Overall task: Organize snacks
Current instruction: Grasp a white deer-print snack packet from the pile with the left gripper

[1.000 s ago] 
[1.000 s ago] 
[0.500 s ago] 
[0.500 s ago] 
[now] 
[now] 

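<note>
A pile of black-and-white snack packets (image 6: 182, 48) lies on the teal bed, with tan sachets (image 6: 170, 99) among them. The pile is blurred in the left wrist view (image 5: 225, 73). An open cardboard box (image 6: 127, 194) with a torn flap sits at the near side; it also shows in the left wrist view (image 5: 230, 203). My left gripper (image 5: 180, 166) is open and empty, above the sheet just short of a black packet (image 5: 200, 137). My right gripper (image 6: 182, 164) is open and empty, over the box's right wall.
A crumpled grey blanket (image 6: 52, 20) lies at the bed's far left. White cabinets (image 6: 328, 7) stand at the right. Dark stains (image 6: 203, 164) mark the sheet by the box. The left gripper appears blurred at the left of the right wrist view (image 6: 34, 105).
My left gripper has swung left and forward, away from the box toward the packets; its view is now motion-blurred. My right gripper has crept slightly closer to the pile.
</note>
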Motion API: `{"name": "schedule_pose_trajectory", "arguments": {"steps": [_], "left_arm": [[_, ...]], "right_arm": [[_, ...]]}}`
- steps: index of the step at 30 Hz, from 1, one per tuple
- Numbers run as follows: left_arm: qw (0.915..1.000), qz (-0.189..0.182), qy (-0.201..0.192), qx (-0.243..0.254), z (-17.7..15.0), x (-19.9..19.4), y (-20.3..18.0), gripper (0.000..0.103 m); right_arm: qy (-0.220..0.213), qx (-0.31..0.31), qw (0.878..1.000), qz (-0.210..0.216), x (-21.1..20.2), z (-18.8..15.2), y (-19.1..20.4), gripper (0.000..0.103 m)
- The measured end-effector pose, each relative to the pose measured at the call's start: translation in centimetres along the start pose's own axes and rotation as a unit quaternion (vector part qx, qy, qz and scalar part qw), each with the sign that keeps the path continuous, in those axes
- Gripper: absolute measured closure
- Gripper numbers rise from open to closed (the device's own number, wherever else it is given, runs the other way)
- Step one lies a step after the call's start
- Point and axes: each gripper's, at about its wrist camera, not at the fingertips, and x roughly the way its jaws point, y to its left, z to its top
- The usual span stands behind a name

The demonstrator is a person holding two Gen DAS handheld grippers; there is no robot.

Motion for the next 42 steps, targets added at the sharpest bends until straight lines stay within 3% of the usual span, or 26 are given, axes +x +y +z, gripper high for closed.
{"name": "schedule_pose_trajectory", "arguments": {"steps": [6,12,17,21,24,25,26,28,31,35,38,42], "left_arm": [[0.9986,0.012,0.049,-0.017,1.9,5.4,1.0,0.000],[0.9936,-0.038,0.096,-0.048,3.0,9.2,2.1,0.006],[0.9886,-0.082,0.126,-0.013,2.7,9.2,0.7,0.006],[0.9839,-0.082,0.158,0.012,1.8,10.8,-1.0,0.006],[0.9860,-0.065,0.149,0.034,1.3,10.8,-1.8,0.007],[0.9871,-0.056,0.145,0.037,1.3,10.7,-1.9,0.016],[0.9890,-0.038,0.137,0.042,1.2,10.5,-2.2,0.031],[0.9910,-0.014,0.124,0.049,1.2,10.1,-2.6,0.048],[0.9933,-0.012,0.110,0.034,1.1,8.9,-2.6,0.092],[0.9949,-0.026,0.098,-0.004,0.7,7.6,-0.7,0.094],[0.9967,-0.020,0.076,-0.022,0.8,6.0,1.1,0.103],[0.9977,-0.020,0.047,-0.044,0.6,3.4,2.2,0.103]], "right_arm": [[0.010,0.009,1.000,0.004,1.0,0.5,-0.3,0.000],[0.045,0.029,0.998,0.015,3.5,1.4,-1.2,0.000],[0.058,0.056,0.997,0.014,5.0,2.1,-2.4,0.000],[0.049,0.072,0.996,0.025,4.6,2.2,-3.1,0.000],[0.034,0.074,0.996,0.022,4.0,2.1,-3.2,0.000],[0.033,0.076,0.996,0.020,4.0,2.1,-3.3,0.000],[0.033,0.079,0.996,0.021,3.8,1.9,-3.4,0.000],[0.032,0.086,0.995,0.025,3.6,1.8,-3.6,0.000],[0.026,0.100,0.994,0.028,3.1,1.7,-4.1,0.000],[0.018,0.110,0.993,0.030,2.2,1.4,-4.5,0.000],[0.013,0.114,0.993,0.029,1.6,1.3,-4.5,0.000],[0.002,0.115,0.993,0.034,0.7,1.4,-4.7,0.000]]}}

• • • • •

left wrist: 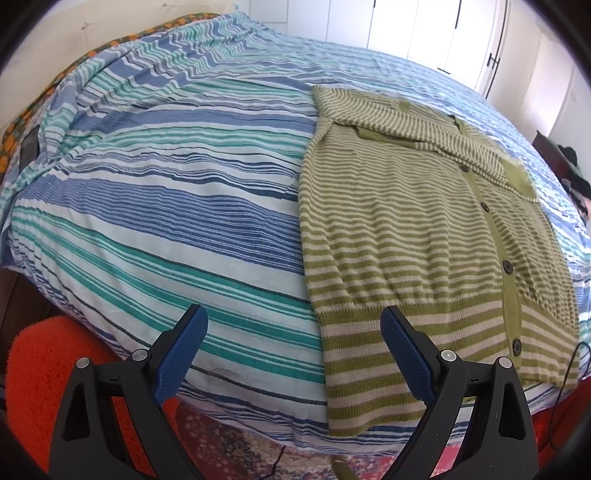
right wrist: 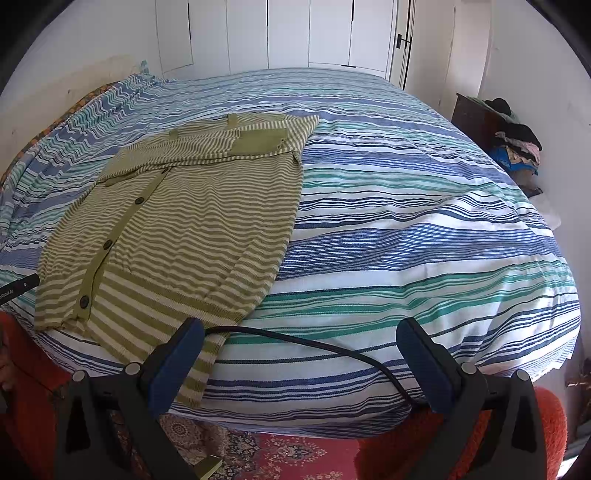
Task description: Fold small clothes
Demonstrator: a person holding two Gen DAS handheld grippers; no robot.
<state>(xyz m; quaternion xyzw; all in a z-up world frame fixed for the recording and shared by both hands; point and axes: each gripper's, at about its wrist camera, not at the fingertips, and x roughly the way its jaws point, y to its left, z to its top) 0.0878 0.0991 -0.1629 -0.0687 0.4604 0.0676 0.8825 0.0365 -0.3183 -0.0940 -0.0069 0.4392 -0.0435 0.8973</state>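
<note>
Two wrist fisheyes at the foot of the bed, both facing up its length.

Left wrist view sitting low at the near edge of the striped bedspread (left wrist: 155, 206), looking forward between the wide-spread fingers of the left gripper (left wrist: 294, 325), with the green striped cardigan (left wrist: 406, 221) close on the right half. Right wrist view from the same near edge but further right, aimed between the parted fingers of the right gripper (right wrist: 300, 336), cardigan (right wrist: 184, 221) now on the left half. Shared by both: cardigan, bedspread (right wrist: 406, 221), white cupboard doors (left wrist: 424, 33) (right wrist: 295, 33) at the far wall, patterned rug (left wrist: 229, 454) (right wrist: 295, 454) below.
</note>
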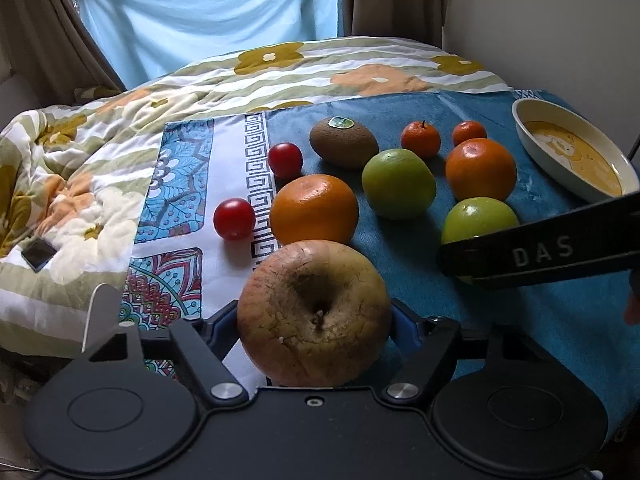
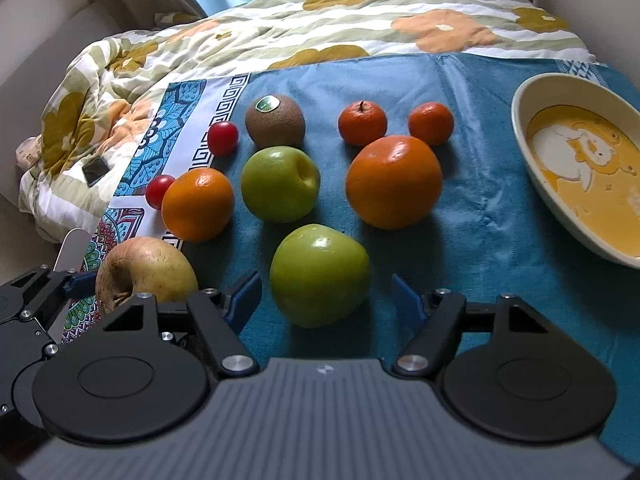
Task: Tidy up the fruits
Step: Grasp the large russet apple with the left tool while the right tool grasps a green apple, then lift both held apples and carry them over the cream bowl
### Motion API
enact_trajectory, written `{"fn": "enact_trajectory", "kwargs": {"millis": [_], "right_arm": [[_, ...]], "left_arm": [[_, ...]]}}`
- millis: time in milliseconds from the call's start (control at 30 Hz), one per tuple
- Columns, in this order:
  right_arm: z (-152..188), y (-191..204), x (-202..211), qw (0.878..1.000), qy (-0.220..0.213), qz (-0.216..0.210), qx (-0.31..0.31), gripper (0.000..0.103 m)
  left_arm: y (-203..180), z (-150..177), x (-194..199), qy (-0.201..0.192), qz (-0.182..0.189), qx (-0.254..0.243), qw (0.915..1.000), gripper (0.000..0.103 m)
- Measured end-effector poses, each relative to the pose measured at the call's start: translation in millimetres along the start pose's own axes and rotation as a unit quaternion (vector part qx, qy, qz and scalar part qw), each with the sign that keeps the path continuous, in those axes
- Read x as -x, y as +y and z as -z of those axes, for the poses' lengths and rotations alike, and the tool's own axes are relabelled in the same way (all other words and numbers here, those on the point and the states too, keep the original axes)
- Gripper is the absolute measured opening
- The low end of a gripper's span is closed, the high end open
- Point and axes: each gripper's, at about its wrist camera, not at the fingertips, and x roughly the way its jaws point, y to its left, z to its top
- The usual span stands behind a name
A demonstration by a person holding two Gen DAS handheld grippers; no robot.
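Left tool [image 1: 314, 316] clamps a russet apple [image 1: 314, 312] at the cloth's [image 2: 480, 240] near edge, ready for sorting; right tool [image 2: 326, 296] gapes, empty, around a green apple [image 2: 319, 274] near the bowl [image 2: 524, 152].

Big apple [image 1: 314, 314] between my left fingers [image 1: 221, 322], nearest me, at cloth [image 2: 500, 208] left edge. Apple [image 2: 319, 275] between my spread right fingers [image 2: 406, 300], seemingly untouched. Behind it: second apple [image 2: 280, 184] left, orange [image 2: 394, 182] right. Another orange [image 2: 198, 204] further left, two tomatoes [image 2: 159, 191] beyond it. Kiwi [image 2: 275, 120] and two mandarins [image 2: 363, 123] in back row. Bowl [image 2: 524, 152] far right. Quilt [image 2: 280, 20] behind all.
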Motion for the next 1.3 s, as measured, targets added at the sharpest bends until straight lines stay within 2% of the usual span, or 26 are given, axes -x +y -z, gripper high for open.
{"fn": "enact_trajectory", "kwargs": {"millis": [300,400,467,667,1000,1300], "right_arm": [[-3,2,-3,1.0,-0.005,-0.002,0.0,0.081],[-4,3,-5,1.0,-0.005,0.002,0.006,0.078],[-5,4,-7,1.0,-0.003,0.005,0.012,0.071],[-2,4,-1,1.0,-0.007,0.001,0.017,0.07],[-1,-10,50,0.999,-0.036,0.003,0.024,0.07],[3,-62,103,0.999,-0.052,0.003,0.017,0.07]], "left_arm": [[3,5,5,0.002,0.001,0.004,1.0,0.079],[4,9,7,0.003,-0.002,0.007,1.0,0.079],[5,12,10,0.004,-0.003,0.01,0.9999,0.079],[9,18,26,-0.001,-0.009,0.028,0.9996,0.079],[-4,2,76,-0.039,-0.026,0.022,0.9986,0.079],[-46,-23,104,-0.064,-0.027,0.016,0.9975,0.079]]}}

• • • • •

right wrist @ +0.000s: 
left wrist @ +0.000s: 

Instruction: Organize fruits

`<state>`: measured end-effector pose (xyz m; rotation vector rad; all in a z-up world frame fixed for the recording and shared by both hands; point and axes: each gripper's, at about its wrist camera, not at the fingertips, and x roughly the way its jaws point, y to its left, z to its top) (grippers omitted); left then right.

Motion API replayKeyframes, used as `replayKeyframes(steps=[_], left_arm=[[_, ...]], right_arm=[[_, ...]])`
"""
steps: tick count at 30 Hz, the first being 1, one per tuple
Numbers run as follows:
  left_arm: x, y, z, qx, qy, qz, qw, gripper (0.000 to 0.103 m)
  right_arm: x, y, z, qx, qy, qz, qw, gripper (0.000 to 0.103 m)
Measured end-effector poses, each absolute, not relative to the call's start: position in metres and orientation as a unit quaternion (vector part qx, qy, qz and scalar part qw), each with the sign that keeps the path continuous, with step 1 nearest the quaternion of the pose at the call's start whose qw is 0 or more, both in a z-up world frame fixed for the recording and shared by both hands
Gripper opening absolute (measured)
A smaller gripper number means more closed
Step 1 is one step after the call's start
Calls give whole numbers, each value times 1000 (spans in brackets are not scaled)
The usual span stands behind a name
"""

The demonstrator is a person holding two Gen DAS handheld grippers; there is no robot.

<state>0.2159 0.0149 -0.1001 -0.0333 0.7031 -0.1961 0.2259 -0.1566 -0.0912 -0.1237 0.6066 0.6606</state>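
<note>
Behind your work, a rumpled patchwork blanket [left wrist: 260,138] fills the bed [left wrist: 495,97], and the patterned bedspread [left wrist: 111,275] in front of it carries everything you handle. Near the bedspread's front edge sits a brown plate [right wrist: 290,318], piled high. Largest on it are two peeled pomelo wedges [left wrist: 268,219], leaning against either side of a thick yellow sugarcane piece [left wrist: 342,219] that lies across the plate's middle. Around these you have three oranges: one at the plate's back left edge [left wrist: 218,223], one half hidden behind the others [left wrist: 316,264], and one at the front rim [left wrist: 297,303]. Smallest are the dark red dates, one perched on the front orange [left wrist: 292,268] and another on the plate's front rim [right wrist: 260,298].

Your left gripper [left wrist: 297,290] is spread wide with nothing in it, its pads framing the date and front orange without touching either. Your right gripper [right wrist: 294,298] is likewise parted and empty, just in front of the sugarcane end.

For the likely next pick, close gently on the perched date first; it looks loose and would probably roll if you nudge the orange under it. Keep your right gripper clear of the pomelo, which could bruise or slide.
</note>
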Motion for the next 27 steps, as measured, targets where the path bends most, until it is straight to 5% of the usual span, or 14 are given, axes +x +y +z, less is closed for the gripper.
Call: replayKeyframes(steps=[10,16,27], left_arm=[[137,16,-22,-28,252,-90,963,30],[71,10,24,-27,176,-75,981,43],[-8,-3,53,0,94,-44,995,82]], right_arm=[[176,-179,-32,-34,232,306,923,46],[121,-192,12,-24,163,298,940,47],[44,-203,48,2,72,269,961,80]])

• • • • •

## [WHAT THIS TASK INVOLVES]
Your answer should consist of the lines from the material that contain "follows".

## [EXERCISE SOLUTION]
- Numbers run as follows: left_arm: qw (0.915..1.000), qz (-0.189..0.182), qy (-0.201..0.192), qx (-0.243..0.254), z (-17.7..15.0), x (-19.9..19.4), y (-20.3..18.0), gripper (0.000..0.103 m); right_arm: qy (-0.220..0.213), qx (-0.31..0.31), qw (0.878..1.000), qz (-0.210..0.216), x (-21.1..20.2), z (-18.8..15.2), y (-19.1..20.4), gripper (0.000..0.103 m)
Numbers run as follows:

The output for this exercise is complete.